* Exercise details *
Every entry below is to be copied exactly as written.

** Data for the task follows **

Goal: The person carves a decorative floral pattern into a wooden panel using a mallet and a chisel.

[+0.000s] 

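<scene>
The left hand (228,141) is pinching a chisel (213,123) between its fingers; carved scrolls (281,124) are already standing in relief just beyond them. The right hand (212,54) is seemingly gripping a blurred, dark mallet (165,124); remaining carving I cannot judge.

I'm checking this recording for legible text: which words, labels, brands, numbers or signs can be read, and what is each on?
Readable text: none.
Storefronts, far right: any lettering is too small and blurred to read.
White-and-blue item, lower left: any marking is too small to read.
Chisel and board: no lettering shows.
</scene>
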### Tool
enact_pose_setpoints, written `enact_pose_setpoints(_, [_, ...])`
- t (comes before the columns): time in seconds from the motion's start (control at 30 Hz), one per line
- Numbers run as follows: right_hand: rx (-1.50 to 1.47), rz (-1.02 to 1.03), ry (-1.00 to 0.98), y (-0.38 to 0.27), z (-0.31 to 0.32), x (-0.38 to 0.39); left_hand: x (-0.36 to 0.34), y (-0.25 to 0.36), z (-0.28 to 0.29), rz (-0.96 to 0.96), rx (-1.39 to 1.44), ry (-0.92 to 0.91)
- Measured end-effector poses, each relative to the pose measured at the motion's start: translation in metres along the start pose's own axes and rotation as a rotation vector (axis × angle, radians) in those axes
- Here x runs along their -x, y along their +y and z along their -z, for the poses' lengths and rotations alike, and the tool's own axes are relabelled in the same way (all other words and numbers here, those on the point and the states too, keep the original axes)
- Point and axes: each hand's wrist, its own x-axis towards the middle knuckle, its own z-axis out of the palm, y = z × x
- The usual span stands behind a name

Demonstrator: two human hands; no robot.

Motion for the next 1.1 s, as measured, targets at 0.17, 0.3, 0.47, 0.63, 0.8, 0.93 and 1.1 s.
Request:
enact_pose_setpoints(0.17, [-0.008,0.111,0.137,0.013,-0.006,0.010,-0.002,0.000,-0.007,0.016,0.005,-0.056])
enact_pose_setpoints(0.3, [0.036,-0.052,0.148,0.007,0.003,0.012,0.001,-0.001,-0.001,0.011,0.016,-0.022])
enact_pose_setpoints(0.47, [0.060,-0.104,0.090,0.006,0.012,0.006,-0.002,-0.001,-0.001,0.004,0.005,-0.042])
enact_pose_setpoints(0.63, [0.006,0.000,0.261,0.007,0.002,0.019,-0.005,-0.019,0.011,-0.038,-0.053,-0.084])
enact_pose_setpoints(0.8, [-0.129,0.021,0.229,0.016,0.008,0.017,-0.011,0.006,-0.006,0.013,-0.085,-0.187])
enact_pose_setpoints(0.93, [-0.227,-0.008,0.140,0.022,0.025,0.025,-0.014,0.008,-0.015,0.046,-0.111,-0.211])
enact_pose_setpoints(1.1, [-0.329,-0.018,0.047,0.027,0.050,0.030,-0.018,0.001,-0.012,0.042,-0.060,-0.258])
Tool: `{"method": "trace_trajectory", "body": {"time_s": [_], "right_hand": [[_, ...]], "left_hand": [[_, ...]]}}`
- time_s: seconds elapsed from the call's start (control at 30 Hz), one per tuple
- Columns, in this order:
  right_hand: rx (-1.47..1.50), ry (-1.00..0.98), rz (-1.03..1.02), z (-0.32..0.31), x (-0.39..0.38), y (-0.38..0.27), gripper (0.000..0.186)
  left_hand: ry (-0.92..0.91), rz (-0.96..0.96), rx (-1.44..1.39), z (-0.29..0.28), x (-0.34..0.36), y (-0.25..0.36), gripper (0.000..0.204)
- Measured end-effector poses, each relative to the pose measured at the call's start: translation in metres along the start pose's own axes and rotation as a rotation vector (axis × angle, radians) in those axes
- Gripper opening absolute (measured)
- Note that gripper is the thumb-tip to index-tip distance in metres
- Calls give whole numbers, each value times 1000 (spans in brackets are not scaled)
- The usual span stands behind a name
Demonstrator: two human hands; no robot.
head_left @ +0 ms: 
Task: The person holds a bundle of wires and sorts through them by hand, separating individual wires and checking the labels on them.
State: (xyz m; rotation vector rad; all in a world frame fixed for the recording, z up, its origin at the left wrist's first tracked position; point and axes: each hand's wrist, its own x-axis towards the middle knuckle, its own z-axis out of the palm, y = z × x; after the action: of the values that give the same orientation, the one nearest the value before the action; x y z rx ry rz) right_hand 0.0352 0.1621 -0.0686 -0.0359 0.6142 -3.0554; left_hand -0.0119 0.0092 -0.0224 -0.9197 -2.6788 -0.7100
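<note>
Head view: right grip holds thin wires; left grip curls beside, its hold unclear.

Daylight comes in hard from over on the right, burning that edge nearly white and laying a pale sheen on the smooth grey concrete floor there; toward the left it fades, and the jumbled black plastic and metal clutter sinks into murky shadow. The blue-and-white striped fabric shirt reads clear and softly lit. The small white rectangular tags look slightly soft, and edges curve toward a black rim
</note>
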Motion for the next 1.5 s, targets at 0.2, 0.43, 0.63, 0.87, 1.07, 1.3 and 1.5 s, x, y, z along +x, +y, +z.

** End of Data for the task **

* Reply to the exercise *
Goal: The person carves a decorative floral pattern into a wooden panel using a mallet and a chisel.

[+0.000s] 

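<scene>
The left hand (228,141) is pinching a chisel (213,123) between its fingers; carved scrolls (281,124) are already standing in relief just beyond them. The right hand (212,54) is seemingly gripping a blurred, dark mallet (165,124); remaining carving I cannot judge.

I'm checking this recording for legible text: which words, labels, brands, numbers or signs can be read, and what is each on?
Readable text: none.
Storefronts, far right: any lettering is too small and blurred to read.
White-and-blue item, lower left: any marking is too small to read.
Chisel and board: no lettering shows.
</scene>
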### Tool
enact_pose_setpoints, written `enact_pose_setpoints(_, [_, ...])`
- t (comes before the columns): time in seconds from the motion's start (control at 30 Hz), one per line
- Numbers run as follows: right_hand: rx (-1.50 to 1.47), rz (-1.02 to 1.03), ry (-1.00 to 0.98), y (-0.38 to 0.27), z (-0.31 to 0.32), x (-0.38 to 0.39); left_hand: x (-0.36 to 0.34), y (-0.25 to 0.36), z (-0.28 to 0.29), rz (-0.96 to 0.96), rx (-1.39 to 1.44), ry (-0.92 to 0.91)
- Measured end-effector poses, each relative to the pose measured at the motion's start: translation in metres along the start pose's own axes and rotation as a rotation vector (axis × angle, radians) in those axes
- Here x runs along their -x, y along their +y and z along their -z, for the poses' lengths and rotations alike, and the tool's own axes are relabelled in the same way (all other words and numbers here, those on the point and the states too, keep the original axes)
- Point and axes: each hand's wrist, its own x-axis towards the middle knuckle, its own z-axis out of the palm, y = z × x
- The usual span stands behind a name

Demonstrator: two human hands; no robot.

Motion for the next 1.1 s, as measured, targets at 0.17, 0.3, 0.47, 0.63, 0.8, 0.93 and 1.1 s.
Request:
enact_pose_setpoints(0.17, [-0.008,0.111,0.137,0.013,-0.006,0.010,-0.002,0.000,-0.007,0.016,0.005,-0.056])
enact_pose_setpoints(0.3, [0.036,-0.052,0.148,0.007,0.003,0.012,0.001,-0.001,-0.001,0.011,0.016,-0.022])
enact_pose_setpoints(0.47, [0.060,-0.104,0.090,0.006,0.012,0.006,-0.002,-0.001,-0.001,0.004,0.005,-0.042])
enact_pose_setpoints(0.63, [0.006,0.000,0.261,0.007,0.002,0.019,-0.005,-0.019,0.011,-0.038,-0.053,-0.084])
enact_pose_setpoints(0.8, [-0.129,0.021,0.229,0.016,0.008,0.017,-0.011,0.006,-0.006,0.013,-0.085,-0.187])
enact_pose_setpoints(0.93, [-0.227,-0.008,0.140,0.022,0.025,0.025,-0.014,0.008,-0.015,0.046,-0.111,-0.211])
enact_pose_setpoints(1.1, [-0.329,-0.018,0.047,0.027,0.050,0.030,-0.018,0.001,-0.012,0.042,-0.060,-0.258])
Tool: `{"method": "trace_trajectory", "body": {"time_s": [_], "right_hand": [[_, ...]], "left_hand": [[_, ...]]}}`
- time_s: seconds elapsed from the call's start (control at 30 Hz), one per tuple
- Columns, in this order:
  right_hand: rx (-1.47..1.50), ry (-1.00..0.98), rz (-1.03..1.02), z (-0.32..0.31), x (-0.39..0.38), y (-0.38..0.27), gripper (0.000..0.186)
  left_hand: ry (-0.92..0.91), rz (-0.96..0.96), rx (-1.44..1.39), z (-0.29..0.28), x (-0.34..0.36), y (-0.25..0.36), gripper (0.000..0.204)
- Measured end-effector poses, each relative to the pose measured at the call's start: translation in metres along the start pose's own axes and rotation as a rotation vector (axis × angle, radians) in those axes
- Gripper opening absolute (measured)
- Note that gripper is the thumb-tip to index-tip distance in metres
- Calls give whole numbers, each value times 1000 (spans in brackets are not scaled)
- The usual span stands behind a name
Demonstrator: two human hands; no robot.
head_left @ +0 ms: 
Task: The person holds a bundle of wires and sorts through them by hand, separating individual wires and checking the labels on them.
State: (xyz m; rotation vector rad; all in a world frame fixed for the recording, z up, its origin at the left wrist's first tracked position; point and axes: each hand's wrist, its own x-axis towards the middle knuckle, its own z-axis out of the palm, y = z × x; after the action: of the values that give the same orientation, the one nearest the value before the action; x y z rx ry rz) right_hand 0.0352 0.1621 -0.0686 -0.0359 0.6142 -3.0554; left_hand -0.0119 0.0092 -0.0224 -0.9197 -2.6788 -0.7100
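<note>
Head view: right grip holds thin wires; left grip curls beside, its hold unclear.

Daylight comes in hard from over on the right, burning that edge nearly white and laying a pale sheen on the smooth grey concrete floor there; toward the left it fades, and the jumbled black plastic and metal clutter sinks into murky shadow. The blue-and-white striped fabric shirt reads clear and softly lit. The small white rectangular tags look slightly soft, and edges curve toward a black rim
</note>
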Motion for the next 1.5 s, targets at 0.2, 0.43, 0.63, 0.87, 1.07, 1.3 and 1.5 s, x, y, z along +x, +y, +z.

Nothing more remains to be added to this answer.